That is funny, I just sent a PM along the same lines of your post -- then read your post.

I'm starting to think if they do enable the USB, it will be proprietary somehow. No hooking up any old drive...gotta be an authorized doo-hickey directly from DTV. Why else make the simple task of expanding a drive so onerous.


----------



## Clint Lamor (Nov 15, 2005)

morgantown said:


> That is funny, I just sent a PM along the same lines of your post -- then read your post.
> 
> I'm starting to think if they do enable the USB, it will be proprietary somehow. No hooking up any old drive...gotta be an authorized doo-hickey directly from DTV. Why else make the simple task of expanding a drive so onerous.


I think they are going the sam route that TiVo is going with external USB drives. I would also venture to guess once TiVo goes that route you can kiss adding drives internally goodbye.


----------



## Wolffpack (Jul 29, 2003)

Clint Lamor said:


> I think they are going the sam route that TiVo is going with external USB drives. I would also venture to guess once TiVo goes that route you can kiss adding drives internally goodbye.


But see, once Tivo/DTV or whoever lets us add drives externally, there is no need to expand internally.


----------



## Clint Lamor (Nov 15, 2005)

Wolffpack said:


> But see, once Tivo/DTV or whoever lets us add drives externally, there is no need to expand internally.


Yes and thats my point. Once it's allowed there would be no need. Both companies have already stated that this is their chosen path.


----------



## Wolffpack (Jul 29, 2003)

Clint Lamor said:


> Yes and thats my point. Once it's allowed there would be no need. Both companies have already stated that this is their chosen path.


True, but DTV's chosen path was to release the next generation of DVR with the R15. That was in November. Personally, I don't see the R15 in anyway a NG DVR. Personally, I'd say it's a very early generation DVR.

We've seen announcements as to the HR20 for mid year and from what Earl says (late Q2 or Q3) that would be cool. But there's been no further time frame announcements for adding external space or other features.


----------



## Earl Bonovich (Nov 15, 2005)

Wolffpack said:


> But see, once Tivo/DTV or whoever lets us add drives externally, there is no need to expand internally.

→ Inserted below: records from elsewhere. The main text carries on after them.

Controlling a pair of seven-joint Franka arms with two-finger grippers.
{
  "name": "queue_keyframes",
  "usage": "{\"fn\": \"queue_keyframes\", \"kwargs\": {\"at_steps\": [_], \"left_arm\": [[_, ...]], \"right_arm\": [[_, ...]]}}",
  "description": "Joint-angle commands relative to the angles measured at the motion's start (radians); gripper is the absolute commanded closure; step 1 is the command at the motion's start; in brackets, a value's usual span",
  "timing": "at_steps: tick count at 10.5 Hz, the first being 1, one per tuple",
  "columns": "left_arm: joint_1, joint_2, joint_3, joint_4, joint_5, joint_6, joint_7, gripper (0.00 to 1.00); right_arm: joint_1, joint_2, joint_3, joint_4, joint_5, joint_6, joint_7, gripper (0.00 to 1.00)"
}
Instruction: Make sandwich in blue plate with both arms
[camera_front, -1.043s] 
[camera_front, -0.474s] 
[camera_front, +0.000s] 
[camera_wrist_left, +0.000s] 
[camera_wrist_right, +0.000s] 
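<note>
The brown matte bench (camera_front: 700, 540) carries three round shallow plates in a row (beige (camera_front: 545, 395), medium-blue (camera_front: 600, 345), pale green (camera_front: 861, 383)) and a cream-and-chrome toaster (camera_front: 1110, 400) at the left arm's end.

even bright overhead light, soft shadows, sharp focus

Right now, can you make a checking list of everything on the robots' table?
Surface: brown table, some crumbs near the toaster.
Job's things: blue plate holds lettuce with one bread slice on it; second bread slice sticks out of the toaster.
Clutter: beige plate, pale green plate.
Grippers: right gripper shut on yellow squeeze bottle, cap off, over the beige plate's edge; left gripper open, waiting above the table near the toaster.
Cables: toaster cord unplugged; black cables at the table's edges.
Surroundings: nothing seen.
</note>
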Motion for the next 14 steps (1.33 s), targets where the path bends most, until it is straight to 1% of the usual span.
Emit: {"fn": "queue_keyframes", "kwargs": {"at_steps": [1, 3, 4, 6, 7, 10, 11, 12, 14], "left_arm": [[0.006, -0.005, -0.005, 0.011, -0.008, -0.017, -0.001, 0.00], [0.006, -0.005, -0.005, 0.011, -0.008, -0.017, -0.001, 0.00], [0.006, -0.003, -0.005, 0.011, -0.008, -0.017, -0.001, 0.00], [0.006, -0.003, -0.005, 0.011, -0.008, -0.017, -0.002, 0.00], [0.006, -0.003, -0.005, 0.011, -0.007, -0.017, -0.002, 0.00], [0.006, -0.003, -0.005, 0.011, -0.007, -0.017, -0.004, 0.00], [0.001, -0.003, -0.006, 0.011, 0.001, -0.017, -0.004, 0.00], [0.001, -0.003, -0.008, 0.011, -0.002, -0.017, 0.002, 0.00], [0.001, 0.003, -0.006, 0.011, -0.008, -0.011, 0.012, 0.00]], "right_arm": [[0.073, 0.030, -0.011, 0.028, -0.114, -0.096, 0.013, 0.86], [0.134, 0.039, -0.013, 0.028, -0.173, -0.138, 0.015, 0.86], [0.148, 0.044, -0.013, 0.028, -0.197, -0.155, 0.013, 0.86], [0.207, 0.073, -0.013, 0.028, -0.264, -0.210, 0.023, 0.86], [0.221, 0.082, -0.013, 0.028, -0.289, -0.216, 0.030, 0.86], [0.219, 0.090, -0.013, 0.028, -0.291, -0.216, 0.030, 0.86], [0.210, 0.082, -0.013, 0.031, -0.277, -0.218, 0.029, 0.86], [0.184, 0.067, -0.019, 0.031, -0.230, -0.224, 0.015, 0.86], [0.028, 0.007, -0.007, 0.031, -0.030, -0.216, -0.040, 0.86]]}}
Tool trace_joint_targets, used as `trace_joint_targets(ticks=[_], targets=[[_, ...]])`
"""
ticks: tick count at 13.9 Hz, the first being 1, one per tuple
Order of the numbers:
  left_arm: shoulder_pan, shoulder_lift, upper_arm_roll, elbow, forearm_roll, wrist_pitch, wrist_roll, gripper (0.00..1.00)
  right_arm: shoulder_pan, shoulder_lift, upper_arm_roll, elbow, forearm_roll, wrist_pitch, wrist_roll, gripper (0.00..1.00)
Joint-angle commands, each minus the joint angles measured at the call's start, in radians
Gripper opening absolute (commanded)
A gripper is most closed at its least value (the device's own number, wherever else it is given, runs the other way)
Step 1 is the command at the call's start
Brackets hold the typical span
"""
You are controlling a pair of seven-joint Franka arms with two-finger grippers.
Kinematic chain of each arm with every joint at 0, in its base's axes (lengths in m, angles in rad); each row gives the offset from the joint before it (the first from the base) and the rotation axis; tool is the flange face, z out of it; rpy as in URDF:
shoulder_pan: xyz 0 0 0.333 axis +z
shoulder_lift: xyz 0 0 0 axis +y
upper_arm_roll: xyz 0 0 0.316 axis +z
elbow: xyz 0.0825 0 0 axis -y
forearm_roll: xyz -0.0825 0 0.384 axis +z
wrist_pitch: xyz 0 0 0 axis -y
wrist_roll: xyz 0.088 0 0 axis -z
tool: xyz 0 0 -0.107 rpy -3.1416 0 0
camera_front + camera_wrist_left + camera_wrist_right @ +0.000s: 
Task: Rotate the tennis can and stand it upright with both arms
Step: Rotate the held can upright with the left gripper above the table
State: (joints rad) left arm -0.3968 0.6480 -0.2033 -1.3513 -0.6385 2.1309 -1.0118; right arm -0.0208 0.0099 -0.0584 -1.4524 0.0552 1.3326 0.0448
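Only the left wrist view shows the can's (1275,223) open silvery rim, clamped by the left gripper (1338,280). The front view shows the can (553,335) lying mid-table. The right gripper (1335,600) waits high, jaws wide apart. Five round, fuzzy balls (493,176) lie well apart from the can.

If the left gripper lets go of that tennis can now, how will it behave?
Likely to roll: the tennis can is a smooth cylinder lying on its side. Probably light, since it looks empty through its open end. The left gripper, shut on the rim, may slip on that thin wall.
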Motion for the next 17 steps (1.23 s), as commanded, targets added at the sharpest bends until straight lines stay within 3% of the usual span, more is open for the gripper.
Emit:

I do hope that the hard drive vendors, release external drives specifically designed for DVRs.... in a case that is the "standard" with for A/V equipment


----------



## Wolffpack (Jul 29, 2003)

Earl Bonovich said:


> I do hope that the hard drive vendors, release external drives specifically designed for DVRs.... in a case that is the "standard" with for A/V equipment


Why would they have to be designed for DVRs? I have 3 external HDs in enclosures that I can connect to any of our PCs via USB. Windows sees them just fine. You'd want USB2.0 for speed but other than that any DVR should recognize the drive and allow you to format it for use in that DVR. No biggie. Should not require equipment from DTV.

From my reading on AVSForum there are already cable DVRs that allow this. I'm not sure of the specifics but some do.


----------



## Clint Lamor (Nov 15, 2005)

Wolffpack said:


> Why would they have to be designed for DVRs? I have 3 external HDs in enclosures that I can connect to any of our PCs via USB. Windows sees them just fine. You'd want USB2.0 for speed but other than that any DVR should recognize the drive and allow you to format it for use in that DVR. No biggie. Should not require equipment from DTV.
> 
> From my reading on AVSForum there are already cable DVRs that allow this. I'm not sure of the specifics but some do.


From what I remember reading on TCF during TiVos CES announcements there was some special version of external drives for the DVR's. So if this is true it's not jst D* it's all of them.


----------



## Earl Bonovich (Nov 15, 2005)

They don't have to be "special" drives persay.

I am more intrested in an alternative extrenal casing....
One that is as wide and depth as a standard A/V equipment.

Maybe then, you could get a RAID of two drives in the case... for like 1tb using two 500gbs.


----------